▶ [Requirement]:
Your task is to reproduce exactly the lines that run from the beginning of the data through the line where "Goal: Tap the" appears.

Segment Start: Source material

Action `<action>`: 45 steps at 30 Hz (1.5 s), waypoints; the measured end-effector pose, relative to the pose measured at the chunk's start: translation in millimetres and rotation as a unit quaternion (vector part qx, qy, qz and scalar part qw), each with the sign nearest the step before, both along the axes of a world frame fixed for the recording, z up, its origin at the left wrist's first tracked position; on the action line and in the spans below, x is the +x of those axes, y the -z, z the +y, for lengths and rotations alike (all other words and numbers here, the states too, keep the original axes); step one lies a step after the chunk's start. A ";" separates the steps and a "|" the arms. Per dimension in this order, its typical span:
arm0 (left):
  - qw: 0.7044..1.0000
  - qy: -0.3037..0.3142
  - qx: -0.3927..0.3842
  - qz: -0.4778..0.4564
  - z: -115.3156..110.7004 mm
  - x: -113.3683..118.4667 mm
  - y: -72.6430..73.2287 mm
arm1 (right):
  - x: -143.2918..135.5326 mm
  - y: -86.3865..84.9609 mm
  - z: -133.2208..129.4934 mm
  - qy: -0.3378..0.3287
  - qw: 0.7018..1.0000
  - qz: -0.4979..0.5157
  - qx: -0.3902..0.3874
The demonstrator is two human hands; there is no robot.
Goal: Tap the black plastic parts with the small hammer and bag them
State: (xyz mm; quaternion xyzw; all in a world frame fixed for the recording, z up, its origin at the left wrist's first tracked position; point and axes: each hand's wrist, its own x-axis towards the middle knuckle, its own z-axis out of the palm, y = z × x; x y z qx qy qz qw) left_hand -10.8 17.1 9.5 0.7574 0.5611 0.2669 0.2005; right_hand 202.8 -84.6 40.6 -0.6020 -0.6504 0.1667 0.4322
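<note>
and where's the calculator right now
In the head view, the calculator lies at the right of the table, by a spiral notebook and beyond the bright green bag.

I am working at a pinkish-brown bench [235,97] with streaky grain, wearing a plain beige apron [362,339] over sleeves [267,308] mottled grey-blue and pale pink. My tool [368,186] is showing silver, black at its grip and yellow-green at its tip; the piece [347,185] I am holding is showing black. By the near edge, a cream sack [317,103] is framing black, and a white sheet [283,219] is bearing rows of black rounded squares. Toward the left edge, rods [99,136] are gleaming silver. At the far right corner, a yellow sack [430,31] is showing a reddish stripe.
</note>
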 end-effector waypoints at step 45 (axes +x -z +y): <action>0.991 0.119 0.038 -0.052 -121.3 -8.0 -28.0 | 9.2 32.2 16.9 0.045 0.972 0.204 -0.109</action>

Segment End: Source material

▶ [Exercise answer]:
Action `<action>`: 45 steps at 30 Hz (1.5 s), waypoints; the measured end-effector pose, relative to the pose measured at the chunk's start: translation in millimetres and rotation as a unit quaternion (vector part qx, qy, qz and scalar part qw), each with the sign nearest the step before, both along the axes of a world frame fixed for the recording, z up, its origin at the left wrist's first tracked position; on the action line and in the spans below, x is the +x of those axes, y the -z, z the +y, for lengths and rotations alike (all other words and numbers here, the states too, keep the original axes); step one lies a step after the chunk's start. A ";" separates the steps and a "|" the arms. Per dimension in this order, its typical span:
arm0 (left):
  - qw: 0.7044..1.0000
  - qy: -0.3037..0.3142
  - qx: -0.3927..0.3842
  - qz: -0.4778..0.4564
  - z: -115.3156..110.7004 mm
  - x: -113.3683..118.4667 mm
  - y: -72.6430..73.2287 mm
arm1 (right):
  - x: -143.2918..135.5326 mm
  - y: -86.3865..84.9609 mm
  - z: -133.2208..129.4934 mm
  - qy: -0.3378..0.3287
  - qw: 0.7018..1.0000
  - qz: -0.4979..0.5157
  - qx: -0.3902..0.3874
The demonstrator is two human hands; there is no robot.
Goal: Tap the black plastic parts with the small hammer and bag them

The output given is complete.